▶ _Exercise brief_
Copy all of the data below without altering a single line.

┌────────

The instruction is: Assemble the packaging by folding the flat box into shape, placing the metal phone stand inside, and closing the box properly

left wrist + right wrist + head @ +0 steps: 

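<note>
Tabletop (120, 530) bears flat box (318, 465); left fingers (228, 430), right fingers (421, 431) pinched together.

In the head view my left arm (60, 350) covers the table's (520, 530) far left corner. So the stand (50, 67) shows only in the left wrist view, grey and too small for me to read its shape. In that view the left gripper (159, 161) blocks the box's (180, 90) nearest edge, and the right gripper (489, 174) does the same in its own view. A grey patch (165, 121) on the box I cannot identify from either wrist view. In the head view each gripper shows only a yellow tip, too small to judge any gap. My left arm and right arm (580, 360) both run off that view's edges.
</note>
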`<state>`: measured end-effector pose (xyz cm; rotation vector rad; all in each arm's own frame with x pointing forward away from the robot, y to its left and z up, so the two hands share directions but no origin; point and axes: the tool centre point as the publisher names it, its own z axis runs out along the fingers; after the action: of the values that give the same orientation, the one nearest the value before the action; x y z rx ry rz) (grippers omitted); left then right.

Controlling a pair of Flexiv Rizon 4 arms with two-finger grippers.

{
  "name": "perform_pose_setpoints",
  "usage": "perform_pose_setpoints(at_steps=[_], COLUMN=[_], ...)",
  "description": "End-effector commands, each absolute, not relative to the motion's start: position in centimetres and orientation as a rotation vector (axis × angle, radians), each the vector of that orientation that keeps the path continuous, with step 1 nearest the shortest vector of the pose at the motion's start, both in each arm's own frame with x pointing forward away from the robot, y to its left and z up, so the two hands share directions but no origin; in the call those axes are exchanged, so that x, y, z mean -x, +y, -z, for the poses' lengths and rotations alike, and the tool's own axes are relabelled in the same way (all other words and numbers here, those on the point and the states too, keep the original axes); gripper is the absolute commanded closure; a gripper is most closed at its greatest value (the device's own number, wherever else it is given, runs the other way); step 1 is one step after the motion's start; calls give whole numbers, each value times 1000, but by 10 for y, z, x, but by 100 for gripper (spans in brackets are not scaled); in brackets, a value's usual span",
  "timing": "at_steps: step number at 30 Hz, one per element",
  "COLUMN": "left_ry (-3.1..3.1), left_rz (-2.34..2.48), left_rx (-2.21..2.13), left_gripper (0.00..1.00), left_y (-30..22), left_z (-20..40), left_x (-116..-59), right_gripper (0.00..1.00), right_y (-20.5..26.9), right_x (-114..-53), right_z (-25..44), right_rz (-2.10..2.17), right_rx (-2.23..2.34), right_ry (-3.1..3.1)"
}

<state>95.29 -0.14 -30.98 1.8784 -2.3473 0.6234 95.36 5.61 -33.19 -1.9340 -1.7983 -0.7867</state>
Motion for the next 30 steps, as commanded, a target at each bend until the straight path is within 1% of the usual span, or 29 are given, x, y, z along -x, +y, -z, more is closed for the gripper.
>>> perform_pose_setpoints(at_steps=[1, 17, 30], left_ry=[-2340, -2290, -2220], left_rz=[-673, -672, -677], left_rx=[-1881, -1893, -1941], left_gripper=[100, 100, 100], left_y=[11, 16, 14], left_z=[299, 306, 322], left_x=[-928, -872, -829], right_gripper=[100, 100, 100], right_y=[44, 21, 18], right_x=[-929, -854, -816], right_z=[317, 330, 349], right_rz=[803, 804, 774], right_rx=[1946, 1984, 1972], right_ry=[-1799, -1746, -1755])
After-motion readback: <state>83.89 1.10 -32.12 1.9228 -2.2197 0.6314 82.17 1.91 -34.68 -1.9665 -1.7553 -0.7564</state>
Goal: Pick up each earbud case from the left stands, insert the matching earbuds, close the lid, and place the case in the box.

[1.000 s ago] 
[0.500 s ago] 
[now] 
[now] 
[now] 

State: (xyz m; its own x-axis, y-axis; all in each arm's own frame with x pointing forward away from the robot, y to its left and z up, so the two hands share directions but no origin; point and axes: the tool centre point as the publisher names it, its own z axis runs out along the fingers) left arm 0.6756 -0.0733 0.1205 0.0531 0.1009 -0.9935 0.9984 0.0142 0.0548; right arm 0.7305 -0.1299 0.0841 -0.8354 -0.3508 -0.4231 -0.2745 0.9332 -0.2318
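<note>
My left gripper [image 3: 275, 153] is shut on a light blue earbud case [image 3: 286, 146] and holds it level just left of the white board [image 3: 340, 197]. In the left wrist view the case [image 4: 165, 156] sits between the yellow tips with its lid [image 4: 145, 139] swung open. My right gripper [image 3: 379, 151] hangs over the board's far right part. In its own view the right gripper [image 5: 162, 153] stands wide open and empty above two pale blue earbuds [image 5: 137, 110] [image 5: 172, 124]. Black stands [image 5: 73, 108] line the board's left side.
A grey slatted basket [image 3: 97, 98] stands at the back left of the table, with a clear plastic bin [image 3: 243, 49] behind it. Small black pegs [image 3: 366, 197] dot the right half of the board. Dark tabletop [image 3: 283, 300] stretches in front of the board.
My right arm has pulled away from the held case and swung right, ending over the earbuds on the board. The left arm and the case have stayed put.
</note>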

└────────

▶ _Result for this exercise_
The instruction is: Assemble the packaging by folding the flat box into shape, placing the metal phone stand inside, and closing the box properly

left wrist + right wrist + head @ +0 steps: 

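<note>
Tabletop (120, 530) bears flat box (318, 465); left fingers (228, 430), right fingers (421, 431) pinched together.

In the head view my left arm (60, 350) covers the table's (520, 530) far left corner. So the stand (50, 67) shows only in the left wrist view, grey and too small for me to read its shape. In that view the left gripper (159, 161) blocks the box's (180, 90) nearest edge, and the right gripper (489, 174) does the same in its own view. A grey patch (165, 121) on the box I cannot identify from either wrist view. In the head view each gripper shows only a yellow tip, too small to judge any gap. My left arm and right arm (580, 360) both run off that view's edges.
</note>
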`<state>`: measured end-effector pose (xyz cm; rotation vector rad; all in each arm's own frame with x pointing forward away from the robot, y to its left and z up, so the two hands share directions but no origin; point and axes: the tool centre point as the publisher names it, its own z axis runs out along the fingers; after the action: of the values that give the same orientation, the one nearest the value before the action; x y z rx ry rz) (grippers omitted); left then right.

Controlling a pair of Flexiv Rizon 4 arms with two-finger grippers.

{
  "name": "perform_pose_setpoints",
  "usage": "perform_pose_setpoints(at_steps=[_], COLUMN=[_], ...)",
  "description": "End-effector commands, each absolute, not relative to the motion's start: position in centimetres and orientation as a rotation vector (axis × angle, radians), each the vector of that orientation that keeps the path continuous, with step 1 nearest the shortest vector of the pose at the motion's start, both in each arm's own frame with x pointing forward away from the robot, y to its left and z up, so the two hands share directions but no origin; in the call those axes are exchanged, so that x, y, z mean -x, +y, -z, for the poses' lengths and rotations alike, and the tool's own axes are relabelled in the same way (all other words and numbers here, those on the point and the states too, keep the original axes); gripper is the absolute commanded closure; a gripper is most closed at its greatest value (the device's own number, wherever else it is given, runs the other way); step 1 is one step after the motion's start; calls give whole numbers, each value times 1000, but by 10 for y, z, x, but by 100 for gripper (spans in brackets are not scaled); in brackets, a value's usual span",
  "timing": "at_steps: step number at 30 Hz, one per element",
  "COLUMN": "left_ry (-3.1..3.1), left_rz (-2.34..2.48), left_rx (-2.21..2.13), left_gripper (0.00..1.00), left_y (-30..22), left_z (-20..40), left_x (-116..-59), right_gripper (0.00..1.00), right_y (-20.5..26.9), right_x (-114..-53), right_z (-25..44), right_rz (-2.10..2.17), right_rx (-2.23..2.34), right_ry (-3.1..3.1)"
}

<state>95.29 -0.14 -30.98 1.8784 -2.3473 0.6234 95.36 5.61 -33.19 -1.9340 -1.7983 -0.7867</state>
Motion for the next 30 steps, as commanded, a target at each bend until the straight path is within 1% of the usual span, or 29 are given, x, y, z along -x, +y, -z, more is closed for the gripper.
>>> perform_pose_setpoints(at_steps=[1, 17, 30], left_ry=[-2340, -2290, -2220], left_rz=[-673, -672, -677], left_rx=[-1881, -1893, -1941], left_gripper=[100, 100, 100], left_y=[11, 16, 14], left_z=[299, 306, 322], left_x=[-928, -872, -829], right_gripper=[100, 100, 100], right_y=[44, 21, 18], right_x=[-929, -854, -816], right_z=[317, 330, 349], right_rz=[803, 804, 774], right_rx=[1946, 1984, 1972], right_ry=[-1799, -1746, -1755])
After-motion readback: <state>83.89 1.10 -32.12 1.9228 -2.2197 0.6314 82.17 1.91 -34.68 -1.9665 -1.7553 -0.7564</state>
Goal: Pick up each earbud case from the left stands, insert the matching earbuds, close the lid, and place the case in the box.

[1.000 s ago] 
[0.500 s ago] 
[now] 
[now] 
[now] 

State: (xyz m; its own x-axis, y-axis; all in each arm's own frame with x pointing forward away from the robot, y to its left and z up, so the two hands share directions but no origin; point and axes: the tool centre point as the publisher names it, its own z axis runs out along the fingers) left arm 0.6756 -0.0733 0.1205 0.0531 0.1009 -0.9935 0.9984 0.0142 0.0548; right arm 0.7305 -0.1299 0.0841 -0.8354 -0.3508 -0.4231 -0.2745 0.9332 -0.2318
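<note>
My left gripper [image 3: 275, 153] is shut on a light blue earbud case [image 3: 286, 146] and holds it level just left of the white board [image 3: 340, 197]. In the left wrist view the case [image 4: 165, 156] sits between the yellow tips with its lid [image 4: 145, 139] swung open. My right gripper [image 3: 379, 151] hangs over the board's far right part. In its own view the right gripper [image 5: 162, 153] stands wide open and empty above two pale blue earbuds [image 5: 137, 110] [image 5: 172, 124]. Black stands [image 5: 73, 108] line the board's left side.
A grey slatted basket [image 3: 97, 98] stands at the back left of the table, with a clear plastic bin [image 3: 243, 49] behind it. Small black pegs [image 3: 366, 197] dot the right half of the board. Dark tabletop [image 3: 283, 300] stretches in front of the board.
My right arm has pulled away from the held case and swung right, ending over the earbuds on the board. The left arm and the case have stayed put.
</note>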

The output contains nothing further.